Il transmet son énergie à sa partenaire Marina Viotti, campant le rôle de son ami fidèle et loyal jusque dans la mort, Megacle. Non sans rappeler Hercule, elle assure ce rôle très physique avec intrépidité, n’hésitant pas à mettre au sol son comparse (pourtant loin d'être un gringalet), déclenchant les rires du public. Se transformant en ange gardien pourvu de deux grandes ailes blanches, elle s’envole dans les airs avec autant d’assurance. La voix contrastée se métamorphose selon les affects : puissante, vibrée, liée et articulée, aux aigus éclatants ou au timbre "viril", faisant fuser les vocalises dès son premier air, déployant aussi un timbre velouté, nuancé de graves pour traduire la souffrance voire même détimbré lorsque sauvé de la noyade.
Aristea, l’objet de toutes les convoitises, est interprétée par la mezzo Caterina Piva. Sa voix se fait énergique, brillante lorsqu’elle déplore son destin « barbare » d’être promise sur les ordres de son père au vainqueur des jeux. La tessiture est homogène, la respiration en adéquation avec le texte. Sa voix chaude et nuancée exprime aussi les tourments de l’âme. Accompagnée par l’acrobate Quentin Signori virevoltant sur sa corde, le duo suscite un moment de grande poésie.
Le rôle d’Argene est confié à la contralto Delphine Galou. Délaissée par Licida, chacun de ses airs est accompagné par cinq hommes dansant de façon synchronisée comme pour amplifier l’infidélité de son amant et pour enjoindre à se méfier des « amants enjôleurs » qui ne sont que tromperies (chorégraphie de Raphaëlle Delaunay). La voix est un peu serrée dans les aigus, manque de puissance et de soutien, notamment dans les vocalises. Elle installe cependant un phrasé et une respiration en adéquation avec le texte, dans le soin apporté au sens des mots, le tout rendant la diction impeccable.
Luigi de Donato interprète Clistene, le roi de Sicyone et père d’Aristea.
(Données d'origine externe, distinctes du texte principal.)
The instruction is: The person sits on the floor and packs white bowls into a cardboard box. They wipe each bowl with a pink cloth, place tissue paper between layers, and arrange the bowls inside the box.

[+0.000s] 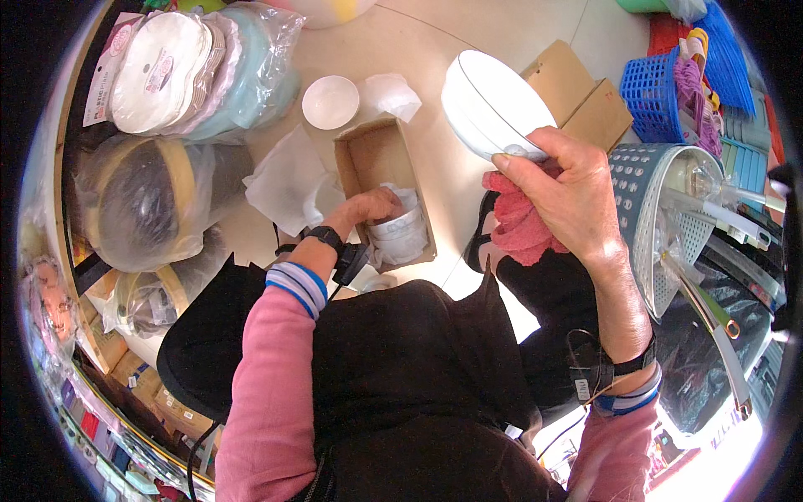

Il déploie une voix puissante, bien projetée de graves et joue sur les couleurs de ses vocalises, aux phonèmes plus ou moins ouverts pour se moquer des femmes qu’il qualifie d’"esclaves". Son jeu et son interprétation varient, apportant la profondeur nécessaire à ce personnage tantôt tyrannique, tantôt libidineux, finalement plus grotesque que royal.
Son confident et conseiller Alcandro est tenu par Christian Senn. Convaincu dans ce rôle, sa voix de baryton à la fois affirmée et modulante se mêle au violoncelle pour un lamento poignant, d’une grande expressivité.
Enfin, le rôle d’Aminta revient à Ana Maria Labin. Un peu prêtresse et prophétesse, elle affiche un art de la vocalise et de l’ornementation, une virtuosité toujours renforcée par une émotion intense, notamment celui de la métaphore du navire en perdition reflétant le trouble du personnage.
L'émotion est d'autant plus vive que ce rôle devait être interprété par Jodie Devos, à qui un hommage aura été rendu au début de la représentation.
Les deux brèves interventions du Chœur de l’Académie Haendel Hendrix sont précises et le chœur final permet le dénouement heureux de l’opéra (c’est le peuple qui décide l’acquittement de Licida).
Jean-Christophe Spinosi, toujours à l’aise dans ses baskets quand il dirige une œuvre de Vivaldi, garde le cap tout au long de la représentation. Il sait réduire la voilure quand il faut afin de s’adapter à toutes les tessitures vocales. La balle est tour à tour dans le camp des différents pupitres de l’Ensemble Matheus pour répondre aux demandes de nuances et contrastes exigés par le capitaine. Le continuo prend le relais dans les récitatifs secs pour affirmer les bases de l’harmonie. Tous, chanteurs, musiciens, danseurs, acrobate auront gardé l’esprit d’équipe : venir avant tout pour participer ensemble et non pour vouloir monter sur le podium à tout prix.
Une équipe de champions que le public ovationne longuement.